## To do
Please copy every line from the following entries in which the word "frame" appears.

Dataset excerpts
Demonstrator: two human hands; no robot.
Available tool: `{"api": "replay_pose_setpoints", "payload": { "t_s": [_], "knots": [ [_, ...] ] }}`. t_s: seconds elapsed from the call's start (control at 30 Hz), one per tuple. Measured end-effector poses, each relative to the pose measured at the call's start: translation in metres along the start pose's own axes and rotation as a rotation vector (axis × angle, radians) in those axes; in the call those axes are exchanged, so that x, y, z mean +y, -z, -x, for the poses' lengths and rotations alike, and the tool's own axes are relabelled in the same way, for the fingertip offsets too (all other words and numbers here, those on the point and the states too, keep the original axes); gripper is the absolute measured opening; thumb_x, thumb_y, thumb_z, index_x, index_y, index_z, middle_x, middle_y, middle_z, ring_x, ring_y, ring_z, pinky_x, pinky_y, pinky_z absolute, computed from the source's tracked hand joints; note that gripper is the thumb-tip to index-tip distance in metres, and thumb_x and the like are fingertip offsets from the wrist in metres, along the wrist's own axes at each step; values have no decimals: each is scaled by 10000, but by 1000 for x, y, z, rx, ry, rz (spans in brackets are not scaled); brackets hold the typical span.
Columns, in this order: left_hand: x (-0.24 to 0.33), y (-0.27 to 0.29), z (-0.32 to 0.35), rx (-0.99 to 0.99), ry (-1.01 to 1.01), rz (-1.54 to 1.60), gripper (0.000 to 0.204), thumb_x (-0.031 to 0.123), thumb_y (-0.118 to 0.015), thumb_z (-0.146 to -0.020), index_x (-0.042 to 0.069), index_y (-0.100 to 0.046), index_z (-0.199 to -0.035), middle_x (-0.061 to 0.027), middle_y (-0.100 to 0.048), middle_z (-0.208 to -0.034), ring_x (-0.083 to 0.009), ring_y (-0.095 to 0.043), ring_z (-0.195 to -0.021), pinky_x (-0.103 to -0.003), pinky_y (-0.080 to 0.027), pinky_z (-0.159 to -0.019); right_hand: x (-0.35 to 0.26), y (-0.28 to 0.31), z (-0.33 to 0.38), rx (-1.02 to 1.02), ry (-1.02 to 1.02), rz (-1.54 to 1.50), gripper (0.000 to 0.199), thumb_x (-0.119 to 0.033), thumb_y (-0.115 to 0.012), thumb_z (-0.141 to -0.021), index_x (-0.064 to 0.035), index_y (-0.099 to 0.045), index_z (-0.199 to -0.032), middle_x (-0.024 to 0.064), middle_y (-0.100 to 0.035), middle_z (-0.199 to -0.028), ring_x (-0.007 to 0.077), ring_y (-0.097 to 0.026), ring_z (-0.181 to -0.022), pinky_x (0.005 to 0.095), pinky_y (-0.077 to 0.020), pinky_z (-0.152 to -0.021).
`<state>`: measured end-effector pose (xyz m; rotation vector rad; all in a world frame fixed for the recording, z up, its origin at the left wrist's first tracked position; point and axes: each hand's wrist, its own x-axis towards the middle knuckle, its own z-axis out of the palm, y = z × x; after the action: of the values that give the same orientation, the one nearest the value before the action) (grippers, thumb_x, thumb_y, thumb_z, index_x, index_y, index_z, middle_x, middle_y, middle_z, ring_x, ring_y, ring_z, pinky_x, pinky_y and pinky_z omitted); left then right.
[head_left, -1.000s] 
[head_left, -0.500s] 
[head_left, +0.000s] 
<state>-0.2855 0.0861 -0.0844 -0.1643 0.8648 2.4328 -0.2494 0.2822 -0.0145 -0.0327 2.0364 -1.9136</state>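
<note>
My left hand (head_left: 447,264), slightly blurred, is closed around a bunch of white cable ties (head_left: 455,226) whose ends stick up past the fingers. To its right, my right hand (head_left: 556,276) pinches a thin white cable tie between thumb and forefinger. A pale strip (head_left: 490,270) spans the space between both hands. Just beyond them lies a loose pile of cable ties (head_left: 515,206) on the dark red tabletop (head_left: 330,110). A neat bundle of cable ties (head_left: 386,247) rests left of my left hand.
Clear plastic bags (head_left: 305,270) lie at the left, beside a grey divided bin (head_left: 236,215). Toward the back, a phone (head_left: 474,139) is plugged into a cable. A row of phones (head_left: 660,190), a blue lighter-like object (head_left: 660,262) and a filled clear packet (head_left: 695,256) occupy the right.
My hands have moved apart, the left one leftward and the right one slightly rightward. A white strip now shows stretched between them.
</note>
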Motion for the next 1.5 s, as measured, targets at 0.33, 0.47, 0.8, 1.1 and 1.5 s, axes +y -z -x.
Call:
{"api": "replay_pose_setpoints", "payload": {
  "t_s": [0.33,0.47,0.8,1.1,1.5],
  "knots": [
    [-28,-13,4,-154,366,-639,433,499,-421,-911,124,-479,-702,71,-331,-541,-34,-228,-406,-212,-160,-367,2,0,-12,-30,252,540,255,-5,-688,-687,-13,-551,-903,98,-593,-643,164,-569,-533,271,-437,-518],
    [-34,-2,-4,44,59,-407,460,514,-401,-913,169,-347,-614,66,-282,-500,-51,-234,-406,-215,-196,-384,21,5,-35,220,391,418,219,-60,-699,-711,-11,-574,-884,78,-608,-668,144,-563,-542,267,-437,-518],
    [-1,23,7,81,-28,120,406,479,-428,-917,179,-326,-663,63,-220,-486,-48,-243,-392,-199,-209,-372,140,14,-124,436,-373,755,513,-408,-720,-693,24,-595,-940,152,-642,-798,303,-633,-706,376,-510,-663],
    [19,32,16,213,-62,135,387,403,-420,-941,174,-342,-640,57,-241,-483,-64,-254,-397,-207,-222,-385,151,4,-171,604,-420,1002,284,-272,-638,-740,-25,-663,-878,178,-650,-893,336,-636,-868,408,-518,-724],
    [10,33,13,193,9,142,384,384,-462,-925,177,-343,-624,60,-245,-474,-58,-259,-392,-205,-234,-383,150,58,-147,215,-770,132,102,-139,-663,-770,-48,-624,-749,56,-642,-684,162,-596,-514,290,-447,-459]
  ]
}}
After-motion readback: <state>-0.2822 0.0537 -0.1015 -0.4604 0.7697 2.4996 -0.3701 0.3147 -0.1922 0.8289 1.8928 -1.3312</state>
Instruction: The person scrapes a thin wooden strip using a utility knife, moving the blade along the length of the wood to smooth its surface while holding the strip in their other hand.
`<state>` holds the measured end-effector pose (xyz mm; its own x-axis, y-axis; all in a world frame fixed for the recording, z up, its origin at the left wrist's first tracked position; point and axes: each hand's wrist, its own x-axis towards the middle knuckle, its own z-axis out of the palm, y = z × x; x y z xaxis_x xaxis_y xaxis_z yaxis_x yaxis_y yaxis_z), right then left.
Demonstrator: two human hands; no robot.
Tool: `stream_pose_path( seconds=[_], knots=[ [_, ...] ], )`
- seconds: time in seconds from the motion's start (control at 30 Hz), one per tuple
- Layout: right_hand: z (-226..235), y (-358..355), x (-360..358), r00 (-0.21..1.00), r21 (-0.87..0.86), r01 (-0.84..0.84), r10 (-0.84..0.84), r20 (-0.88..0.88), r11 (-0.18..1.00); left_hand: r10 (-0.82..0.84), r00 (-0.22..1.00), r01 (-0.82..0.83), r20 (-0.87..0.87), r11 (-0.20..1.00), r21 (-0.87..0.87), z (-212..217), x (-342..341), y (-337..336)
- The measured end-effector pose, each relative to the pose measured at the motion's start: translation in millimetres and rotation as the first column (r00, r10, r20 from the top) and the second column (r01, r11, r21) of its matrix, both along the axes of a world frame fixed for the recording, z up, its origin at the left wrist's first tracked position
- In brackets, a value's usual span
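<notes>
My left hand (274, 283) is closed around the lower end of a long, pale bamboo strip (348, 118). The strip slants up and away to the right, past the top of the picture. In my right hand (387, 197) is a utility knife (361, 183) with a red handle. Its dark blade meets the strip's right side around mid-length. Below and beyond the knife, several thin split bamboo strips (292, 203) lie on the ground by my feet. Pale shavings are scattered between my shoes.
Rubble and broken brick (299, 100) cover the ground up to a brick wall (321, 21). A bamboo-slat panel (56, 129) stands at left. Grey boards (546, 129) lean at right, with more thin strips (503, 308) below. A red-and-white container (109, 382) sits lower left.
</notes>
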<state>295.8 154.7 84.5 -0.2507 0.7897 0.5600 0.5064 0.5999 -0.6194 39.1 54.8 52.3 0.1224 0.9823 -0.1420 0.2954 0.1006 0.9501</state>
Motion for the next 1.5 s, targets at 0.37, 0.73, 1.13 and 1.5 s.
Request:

## Answer space
`<state>`: measured end-effector pose (xyz m; rotation vector rad; all in a world frame fixed for the recording, z up, its origin at the left wrist's first tracked position; point and axes: each hand's wrist, its own x-axis towards the middle knuckle, its own z-axis out of the palm, y = z × x; after the action: of the values that give the same orientation, the one nearest the value before the action) (grippers, thumb_x, thumb_y, thumb_z, index_x, index_y, index_z, middle_x, middle_y, middle_z, ring_x, ring_y, ring_z, pinky_x, pinky_y and pinky_z omitted); left then right.
`<state>` holds the measured end-effector pose (xyz mm; its own x-axis, y-axis; all in a world frame fixed for the recording, z up, its origin at the left wrist's first tracked position; point and axes: each hand's wrist, its own x-axis towards the middle knuckle, its own z-axis out of the palm, y = z × x; x y z xaxis_x xaxis_y xaxis_z yaxis_x yaxis_y yaxis_z), right then left.
- The measured end-effector pose, each relative to the pose measured at the motion's start: translation in millimetres and rotation as the first column (r00, r10, r20 from the top) and the second column (r01, r11, r21) of its matrix, both along the axes of a world frame fixed for the recording, z up, its origin at the left wrist's first tracked position

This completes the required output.